# Problem statement
The answer is a stretch of the material below, returned exactly: the line containing "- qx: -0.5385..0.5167", the line containing "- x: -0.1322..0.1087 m", and all lines between.

# Data excerpts
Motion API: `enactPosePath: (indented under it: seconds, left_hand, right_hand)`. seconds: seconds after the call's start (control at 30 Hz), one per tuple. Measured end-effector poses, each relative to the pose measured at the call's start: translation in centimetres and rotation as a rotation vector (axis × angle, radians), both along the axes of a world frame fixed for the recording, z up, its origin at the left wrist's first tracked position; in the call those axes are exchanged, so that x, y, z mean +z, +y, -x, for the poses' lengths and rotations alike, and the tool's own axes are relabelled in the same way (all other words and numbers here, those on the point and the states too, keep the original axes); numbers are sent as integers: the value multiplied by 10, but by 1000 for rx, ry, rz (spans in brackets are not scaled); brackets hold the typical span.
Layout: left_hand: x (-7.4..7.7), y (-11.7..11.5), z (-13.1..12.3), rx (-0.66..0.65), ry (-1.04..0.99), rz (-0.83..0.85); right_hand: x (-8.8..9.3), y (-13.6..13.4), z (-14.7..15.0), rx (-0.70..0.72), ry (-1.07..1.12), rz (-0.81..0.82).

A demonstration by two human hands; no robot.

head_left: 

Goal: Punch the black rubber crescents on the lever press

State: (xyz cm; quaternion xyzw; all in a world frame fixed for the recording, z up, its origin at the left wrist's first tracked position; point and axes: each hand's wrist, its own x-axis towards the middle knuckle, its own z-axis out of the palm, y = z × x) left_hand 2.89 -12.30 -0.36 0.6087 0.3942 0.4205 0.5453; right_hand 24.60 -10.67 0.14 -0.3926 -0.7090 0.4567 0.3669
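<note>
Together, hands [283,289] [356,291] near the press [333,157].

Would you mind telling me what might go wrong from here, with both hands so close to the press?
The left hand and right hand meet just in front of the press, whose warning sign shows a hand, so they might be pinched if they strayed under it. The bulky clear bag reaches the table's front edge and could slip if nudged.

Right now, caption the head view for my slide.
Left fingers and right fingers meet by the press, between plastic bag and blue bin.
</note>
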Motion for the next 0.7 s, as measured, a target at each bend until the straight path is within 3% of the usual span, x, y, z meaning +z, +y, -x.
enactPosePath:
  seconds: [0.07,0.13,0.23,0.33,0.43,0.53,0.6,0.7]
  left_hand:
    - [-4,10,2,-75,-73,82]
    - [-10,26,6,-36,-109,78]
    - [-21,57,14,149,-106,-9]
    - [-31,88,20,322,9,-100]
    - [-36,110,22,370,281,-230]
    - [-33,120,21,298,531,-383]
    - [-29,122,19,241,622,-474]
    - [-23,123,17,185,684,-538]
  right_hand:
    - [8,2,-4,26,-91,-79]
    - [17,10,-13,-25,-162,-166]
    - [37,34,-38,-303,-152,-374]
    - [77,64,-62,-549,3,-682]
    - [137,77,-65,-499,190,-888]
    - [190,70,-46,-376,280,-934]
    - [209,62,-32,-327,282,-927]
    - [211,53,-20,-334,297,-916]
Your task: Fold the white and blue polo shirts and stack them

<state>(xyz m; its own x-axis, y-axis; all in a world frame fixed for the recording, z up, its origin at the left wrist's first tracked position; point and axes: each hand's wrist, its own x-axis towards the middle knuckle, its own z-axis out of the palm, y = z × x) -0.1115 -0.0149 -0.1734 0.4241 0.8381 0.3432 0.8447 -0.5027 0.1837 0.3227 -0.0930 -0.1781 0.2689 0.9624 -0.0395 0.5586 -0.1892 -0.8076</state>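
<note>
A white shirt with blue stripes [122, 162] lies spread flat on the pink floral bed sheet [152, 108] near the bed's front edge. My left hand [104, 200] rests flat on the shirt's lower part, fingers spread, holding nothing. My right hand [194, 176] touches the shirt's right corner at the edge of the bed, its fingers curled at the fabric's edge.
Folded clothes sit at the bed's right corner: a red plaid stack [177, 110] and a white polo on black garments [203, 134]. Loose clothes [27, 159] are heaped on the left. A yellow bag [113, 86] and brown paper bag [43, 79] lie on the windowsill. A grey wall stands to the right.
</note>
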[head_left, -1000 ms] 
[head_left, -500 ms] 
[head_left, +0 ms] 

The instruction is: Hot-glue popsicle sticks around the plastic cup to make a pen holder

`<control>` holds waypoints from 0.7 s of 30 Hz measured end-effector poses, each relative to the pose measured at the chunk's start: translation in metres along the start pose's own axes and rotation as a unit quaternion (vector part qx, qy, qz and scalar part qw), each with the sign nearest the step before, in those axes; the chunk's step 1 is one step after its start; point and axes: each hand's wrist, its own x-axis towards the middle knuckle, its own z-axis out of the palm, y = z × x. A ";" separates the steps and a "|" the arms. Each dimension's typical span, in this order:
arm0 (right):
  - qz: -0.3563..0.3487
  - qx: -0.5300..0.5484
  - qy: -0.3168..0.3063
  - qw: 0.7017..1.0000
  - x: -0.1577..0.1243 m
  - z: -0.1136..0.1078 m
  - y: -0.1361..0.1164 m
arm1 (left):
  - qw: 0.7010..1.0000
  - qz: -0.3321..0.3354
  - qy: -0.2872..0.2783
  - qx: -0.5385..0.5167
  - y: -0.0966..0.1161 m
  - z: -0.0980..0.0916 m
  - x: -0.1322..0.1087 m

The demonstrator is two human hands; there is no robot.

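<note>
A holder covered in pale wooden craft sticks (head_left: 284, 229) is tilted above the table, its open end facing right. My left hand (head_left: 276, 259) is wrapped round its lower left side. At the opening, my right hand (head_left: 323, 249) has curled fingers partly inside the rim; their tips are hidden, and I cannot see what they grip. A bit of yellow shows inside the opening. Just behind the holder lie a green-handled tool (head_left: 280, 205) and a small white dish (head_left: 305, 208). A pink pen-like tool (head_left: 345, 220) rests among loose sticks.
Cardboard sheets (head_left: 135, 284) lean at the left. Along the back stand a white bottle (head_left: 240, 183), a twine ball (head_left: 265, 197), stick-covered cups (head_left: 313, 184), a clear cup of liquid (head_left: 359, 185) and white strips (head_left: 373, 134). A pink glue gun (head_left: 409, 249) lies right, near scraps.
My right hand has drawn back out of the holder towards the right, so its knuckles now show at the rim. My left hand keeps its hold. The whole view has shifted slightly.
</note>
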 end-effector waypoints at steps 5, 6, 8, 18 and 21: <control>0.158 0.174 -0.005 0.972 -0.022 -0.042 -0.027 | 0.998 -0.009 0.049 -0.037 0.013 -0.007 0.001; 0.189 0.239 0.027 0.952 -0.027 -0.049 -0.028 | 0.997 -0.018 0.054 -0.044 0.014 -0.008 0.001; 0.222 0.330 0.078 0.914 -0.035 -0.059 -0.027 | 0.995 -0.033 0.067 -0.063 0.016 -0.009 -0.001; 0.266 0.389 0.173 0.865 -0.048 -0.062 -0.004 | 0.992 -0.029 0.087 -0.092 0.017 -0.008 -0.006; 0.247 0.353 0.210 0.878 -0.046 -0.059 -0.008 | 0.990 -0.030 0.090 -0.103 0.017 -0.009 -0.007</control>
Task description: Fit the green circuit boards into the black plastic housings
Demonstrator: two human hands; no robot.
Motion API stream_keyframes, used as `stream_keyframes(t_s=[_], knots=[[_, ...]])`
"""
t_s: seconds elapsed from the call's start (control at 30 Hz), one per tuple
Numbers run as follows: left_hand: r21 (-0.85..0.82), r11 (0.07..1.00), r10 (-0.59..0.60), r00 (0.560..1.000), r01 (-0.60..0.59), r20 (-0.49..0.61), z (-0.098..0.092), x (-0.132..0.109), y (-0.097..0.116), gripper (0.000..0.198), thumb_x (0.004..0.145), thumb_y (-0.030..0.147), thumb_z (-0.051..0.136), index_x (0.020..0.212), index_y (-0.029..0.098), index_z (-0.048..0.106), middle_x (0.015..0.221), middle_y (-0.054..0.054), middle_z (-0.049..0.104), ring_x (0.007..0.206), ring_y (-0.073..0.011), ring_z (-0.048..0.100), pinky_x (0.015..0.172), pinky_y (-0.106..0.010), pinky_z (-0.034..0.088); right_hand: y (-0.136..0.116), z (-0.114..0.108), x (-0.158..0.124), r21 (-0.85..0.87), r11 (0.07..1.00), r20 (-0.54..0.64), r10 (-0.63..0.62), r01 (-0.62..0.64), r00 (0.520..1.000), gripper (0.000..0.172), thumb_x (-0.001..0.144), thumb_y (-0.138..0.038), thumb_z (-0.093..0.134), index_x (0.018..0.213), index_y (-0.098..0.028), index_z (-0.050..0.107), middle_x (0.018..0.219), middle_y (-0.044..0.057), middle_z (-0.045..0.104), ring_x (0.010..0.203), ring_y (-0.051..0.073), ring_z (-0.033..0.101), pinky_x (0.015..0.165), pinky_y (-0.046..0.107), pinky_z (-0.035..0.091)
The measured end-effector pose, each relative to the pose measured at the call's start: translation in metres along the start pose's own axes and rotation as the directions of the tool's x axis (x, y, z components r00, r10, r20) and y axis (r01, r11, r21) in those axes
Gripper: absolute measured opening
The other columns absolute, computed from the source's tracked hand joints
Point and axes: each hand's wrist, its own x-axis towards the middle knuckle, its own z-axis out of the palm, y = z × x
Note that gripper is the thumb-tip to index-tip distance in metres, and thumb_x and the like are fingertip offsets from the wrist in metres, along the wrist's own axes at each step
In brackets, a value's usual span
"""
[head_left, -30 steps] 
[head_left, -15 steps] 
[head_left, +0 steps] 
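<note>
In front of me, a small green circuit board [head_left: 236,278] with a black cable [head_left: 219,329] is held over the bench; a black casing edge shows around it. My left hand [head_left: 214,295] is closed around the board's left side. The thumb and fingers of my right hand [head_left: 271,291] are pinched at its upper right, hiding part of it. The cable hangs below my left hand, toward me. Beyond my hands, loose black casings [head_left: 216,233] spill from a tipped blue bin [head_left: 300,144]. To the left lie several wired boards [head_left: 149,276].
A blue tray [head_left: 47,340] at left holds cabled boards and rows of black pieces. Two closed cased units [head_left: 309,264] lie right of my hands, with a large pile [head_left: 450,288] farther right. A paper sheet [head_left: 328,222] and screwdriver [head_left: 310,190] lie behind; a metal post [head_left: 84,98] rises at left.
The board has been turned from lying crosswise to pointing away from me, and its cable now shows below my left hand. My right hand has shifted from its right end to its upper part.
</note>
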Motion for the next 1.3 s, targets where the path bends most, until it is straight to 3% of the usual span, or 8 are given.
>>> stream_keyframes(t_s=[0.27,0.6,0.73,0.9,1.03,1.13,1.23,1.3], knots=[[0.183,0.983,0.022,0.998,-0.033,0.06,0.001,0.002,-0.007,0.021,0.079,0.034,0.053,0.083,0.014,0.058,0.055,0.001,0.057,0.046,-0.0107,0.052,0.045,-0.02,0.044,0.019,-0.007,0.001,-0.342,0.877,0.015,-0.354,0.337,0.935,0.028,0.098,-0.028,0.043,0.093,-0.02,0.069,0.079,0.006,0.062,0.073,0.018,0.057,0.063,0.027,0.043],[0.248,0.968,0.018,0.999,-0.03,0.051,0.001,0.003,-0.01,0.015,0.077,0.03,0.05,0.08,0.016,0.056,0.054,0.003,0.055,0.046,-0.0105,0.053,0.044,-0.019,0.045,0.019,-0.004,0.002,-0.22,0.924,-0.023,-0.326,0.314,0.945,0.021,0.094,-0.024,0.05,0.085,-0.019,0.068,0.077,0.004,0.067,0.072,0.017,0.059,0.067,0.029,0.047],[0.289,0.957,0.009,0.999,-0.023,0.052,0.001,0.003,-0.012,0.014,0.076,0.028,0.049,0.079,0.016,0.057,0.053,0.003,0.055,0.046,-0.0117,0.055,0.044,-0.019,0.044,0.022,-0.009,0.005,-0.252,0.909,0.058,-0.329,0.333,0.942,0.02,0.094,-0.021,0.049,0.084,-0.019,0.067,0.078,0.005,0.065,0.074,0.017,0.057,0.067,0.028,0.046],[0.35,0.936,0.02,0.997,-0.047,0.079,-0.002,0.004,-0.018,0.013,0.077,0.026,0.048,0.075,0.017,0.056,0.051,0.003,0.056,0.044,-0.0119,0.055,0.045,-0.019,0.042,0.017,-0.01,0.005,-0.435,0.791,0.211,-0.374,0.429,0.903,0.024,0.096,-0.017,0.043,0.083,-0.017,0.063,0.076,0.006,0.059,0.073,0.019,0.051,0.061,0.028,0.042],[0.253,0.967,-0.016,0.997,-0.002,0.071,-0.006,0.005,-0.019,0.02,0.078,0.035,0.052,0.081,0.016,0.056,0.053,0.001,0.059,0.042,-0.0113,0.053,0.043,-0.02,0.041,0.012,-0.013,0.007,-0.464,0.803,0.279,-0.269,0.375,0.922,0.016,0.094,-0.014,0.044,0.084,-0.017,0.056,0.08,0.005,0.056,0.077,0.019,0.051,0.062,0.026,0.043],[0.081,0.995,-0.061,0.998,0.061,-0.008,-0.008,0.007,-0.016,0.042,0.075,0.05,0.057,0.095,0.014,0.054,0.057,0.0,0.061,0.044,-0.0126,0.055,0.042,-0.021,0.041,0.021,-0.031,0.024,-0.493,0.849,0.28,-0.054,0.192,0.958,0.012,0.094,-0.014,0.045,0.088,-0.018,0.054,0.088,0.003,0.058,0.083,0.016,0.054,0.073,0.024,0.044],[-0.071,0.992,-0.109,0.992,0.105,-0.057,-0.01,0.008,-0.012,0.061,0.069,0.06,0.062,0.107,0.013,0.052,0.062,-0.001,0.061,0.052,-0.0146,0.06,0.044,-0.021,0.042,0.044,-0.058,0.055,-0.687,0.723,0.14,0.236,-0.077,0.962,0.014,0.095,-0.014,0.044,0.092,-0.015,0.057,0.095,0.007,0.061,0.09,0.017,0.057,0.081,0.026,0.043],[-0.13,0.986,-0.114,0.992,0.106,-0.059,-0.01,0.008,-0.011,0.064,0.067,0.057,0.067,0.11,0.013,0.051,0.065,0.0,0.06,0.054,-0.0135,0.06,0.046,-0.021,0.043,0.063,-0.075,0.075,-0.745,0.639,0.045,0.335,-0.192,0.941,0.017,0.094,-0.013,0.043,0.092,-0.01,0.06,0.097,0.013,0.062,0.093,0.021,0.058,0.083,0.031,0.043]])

# Response below
  - qx: -0.5385..0.5167
  - y: -0.0966..0.1161 m
  - z: -0.0980..0.0916 m
  - x: -0.1322..0.1087 m

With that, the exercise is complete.